You can tap on an individual profile to get a report on how much time that user spends online and which apps and topics are grabbing the bulk of their attention. The reports aren't very granular — Circle reports time in 5-minute increments — but they could be helpful for, say, figuring out if your kid is frittering away too much time on social media apps. You can tap on a topic to see which websites a user visits, but Circle has a hard time distinguishing between actual web pages and the sites serving up ads, so that feature is less useful. Family members can also access a helpful landing page that tells them how much time they have left before the devices lose internet access for the night, as well as the status of any time limits they may have for specific apps and topics.
Circle's filters and time limits you've set up won't do much good once the device leaves your Wi-Fi network.
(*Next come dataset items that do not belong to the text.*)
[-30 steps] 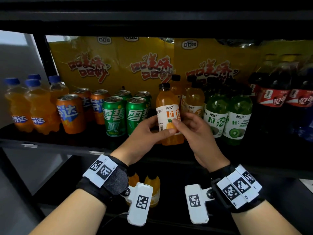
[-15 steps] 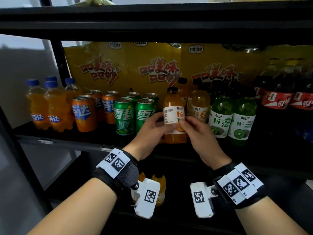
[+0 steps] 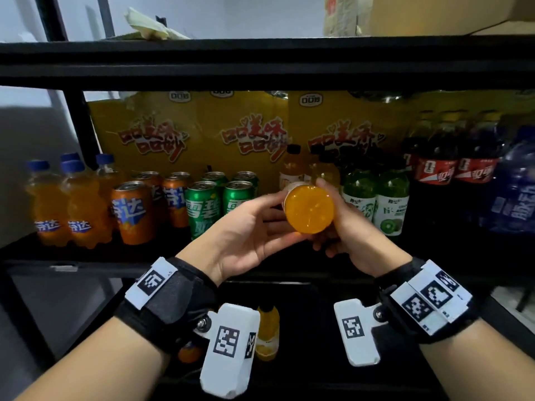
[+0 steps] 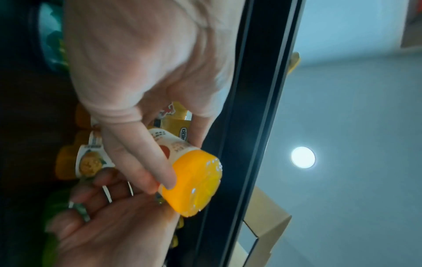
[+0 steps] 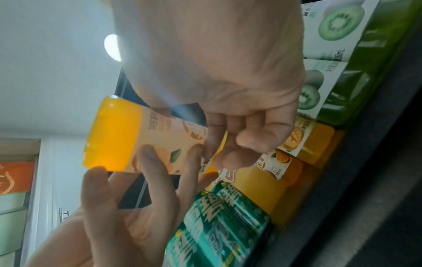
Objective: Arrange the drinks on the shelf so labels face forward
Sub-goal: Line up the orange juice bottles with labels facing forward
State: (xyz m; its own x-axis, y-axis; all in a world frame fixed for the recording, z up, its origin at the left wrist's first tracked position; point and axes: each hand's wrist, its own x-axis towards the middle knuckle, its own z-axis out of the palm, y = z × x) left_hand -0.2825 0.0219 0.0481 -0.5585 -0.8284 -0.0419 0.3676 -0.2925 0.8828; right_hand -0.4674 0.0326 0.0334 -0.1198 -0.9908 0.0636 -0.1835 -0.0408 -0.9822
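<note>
An orange juice bottle (image 3: 309, 211) with a white label is held off the shelf, tipped so its round orange base faces me. My left hand (image 3: 260, 224) holds it from the left, thumb on the label (image 4: 141, 162) and fingers on the far side. From the right, my right hand (image 3: 338, 227) curls its fingers round the bottle (image 5: 114, 133). The cap end points into the shelf and is hidden. More orange bottles (image 3: 292, 166) stand just behind it.
On the shelf (image 3: 86, 264) stand Fanta bottles (image 3: 55, 204), Fanta cans (image 3: 131, 212), Sprite cans (image 3: 202, 209), green kiwi bottles (image 3: 389, 204) and cola bottles (image 3: 451, 169). Yellow snack bags (image 3: 246, 134) line the back. An upper shelf board (image 3: 260, 62) hangs overhead. A juice bottle (image 3: 267, 331) stands below.
The orange bottle stood upright on the shelf between both hands; it is now lifted and tipped, base toward me. The view has tilted upward.
</note>
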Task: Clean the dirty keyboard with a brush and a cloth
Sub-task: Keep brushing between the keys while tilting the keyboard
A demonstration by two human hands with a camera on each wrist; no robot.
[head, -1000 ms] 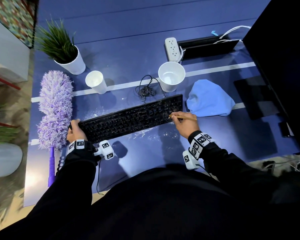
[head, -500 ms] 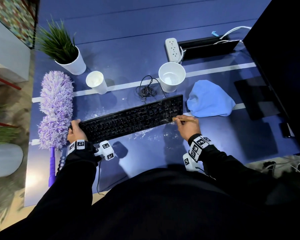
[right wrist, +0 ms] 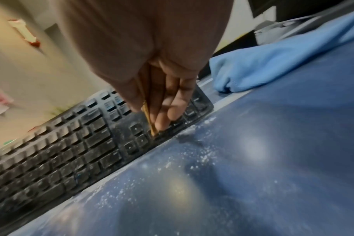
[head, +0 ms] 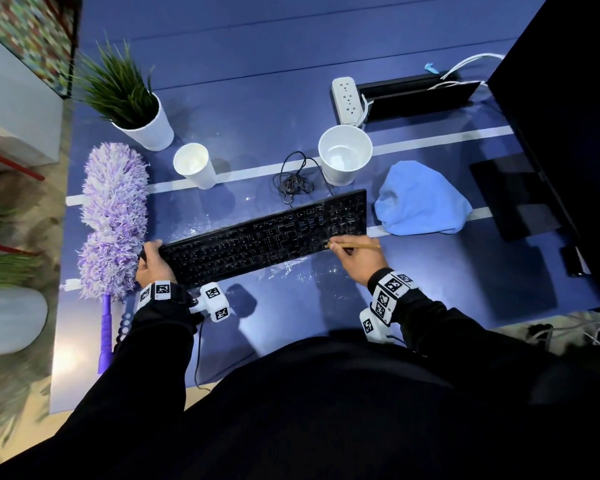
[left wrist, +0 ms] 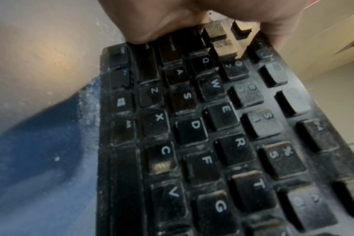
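Keyboard (head: 264, 239) clamped by left hand (head: 152, 263), brush (head: 355, 244) pinched in right hand (head: 357, 259); risks scattering dust onto table (head: 447, 278).

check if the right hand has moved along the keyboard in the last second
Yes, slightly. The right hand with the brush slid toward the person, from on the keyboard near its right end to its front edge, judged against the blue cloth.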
As the Circle with Disney name would imply, the entertainment conglomerate takes a hand in this product in the form of pushing Disney-branded content to the Circle landing page. Underneath the bedtime countdown and app timers, your child will see videos, photos and other Disney-branded material. The content's harmless enough, I suppose — though the stuff included in profiles set up with a Teen setting did not include things I was interested in during the latter parts of my teenage years — but for a device that works best when convincing your kids to spend less time looking at screens, it's a mixed message to present more things to look at.
There's a lot for parents to admire about Circle with Disney, particularly if they want better tools for managing how much time their kids can spend staring at screens. Circle could bolster those features even more by smoothing out the process of managing devices and giving users better visual cues when they've run out of time. The promised app for expanding Circle's control beyond your home network will also improve things. Until then, Circle can be a helpful network management tool for families, even if it is a severely limited one.